2023 Convertible Notes
On August 20, 2018, we issued the 2023 Convertible Notes in an aggregate principal amount of $316.3 million. The 2023 Convertible Notes bear interest at a fixed rate of 2.0% per year, payable semiannually in arrears on February 15 and August 15 of each year. The 2023 Convertible Notes will mature on August 15, 2023, unless earlier converted or repurchased. As of December 31, 2021, upon conversion, the 2023 Convertible Notes could be settled, at our election, in cash, shares of our common stock or a combination of cash and shares of our common stock. Effective January 1, 2022, pursuant to the terms of the Indenture, the principal amount of the 2023 Convertible Notes being converted is required to be paid in cash and only the premium due upon conversion, if any, is permitted to be settled at our election in shares, cash or a combination of shares and cash. The 2023 Convertible Notes are senior unsecured obligations of the Company.
The 2023 Convertible Notes are convertible at maturity at a conversion rate of 9.8643 shares of our common stock per $1,000 principal amount of the 2023 Convertible Notes (equivalent to a conversion price of approximately $101.38 per share of common stock).

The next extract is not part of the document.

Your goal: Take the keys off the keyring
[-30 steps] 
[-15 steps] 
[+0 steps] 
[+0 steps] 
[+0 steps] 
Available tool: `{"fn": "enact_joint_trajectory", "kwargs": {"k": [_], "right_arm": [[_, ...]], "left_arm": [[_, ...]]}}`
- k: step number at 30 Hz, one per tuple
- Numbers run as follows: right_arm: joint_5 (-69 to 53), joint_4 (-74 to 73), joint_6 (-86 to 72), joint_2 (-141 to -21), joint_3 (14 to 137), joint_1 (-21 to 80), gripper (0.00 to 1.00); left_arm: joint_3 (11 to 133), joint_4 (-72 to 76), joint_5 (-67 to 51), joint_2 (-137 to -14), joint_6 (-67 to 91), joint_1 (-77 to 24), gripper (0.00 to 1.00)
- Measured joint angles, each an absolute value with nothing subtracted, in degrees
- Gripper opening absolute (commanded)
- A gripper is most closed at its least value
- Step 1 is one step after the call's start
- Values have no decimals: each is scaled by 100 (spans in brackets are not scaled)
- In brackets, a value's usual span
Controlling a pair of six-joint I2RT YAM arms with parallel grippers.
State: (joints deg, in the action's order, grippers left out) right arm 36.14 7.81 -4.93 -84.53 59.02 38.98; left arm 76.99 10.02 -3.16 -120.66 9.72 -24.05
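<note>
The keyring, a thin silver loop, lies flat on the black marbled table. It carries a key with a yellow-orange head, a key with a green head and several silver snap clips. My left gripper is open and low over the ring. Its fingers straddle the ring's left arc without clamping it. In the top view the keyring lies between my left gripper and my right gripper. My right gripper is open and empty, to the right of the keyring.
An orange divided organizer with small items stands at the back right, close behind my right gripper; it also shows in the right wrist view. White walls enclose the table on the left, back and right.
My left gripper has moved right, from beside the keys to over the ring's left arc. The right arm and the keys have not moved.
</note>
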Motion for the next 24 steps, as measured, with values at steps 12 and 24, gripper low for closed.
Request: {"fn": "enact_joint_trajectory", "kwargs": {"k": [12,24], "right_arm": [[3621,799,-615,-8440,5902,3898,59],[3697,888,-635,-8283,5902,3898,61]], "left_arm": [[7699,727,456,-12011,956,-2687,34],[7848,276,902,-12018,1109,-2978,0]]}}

Holders may convert their 2023 Convertible Notes at any time prior to the close of business on the business day immediately preceding May 15, 2023 only under the following circumstances: (1) during any calendar quarter commencing after the calendar quarter ending on September 30, 2018 (and only during such calendar quarter), if the last reported sale price of our common stock for at least 20 trading days (whether or not consecutive) during a period of 30 consecutive trading days ending on, and including, the last trading day of the immediately preceding calendar quarter is greater than or equal to 130% of the conversion price on each applicable trading day; (2) during the five business day period after any five consecutive trading day period (the “Measurement Period”) in which the trading price (as defined in the Indenture) per $1,000 principal amount of the 2023 Convertible Notes for each trading day of the Measurement Period was less than 98% of the product of the last reported sale price of our common stock and the conversion rate in effect on each such trading day; or (3) upon the occurrence of specified corporate events. On or after May 15, 2023, until the close of business on the business day immediately preceding the maturity date of August 15, 2023, holders may convert their 2023 Convertible Notes at any time, regardless of the foregoing circumstances.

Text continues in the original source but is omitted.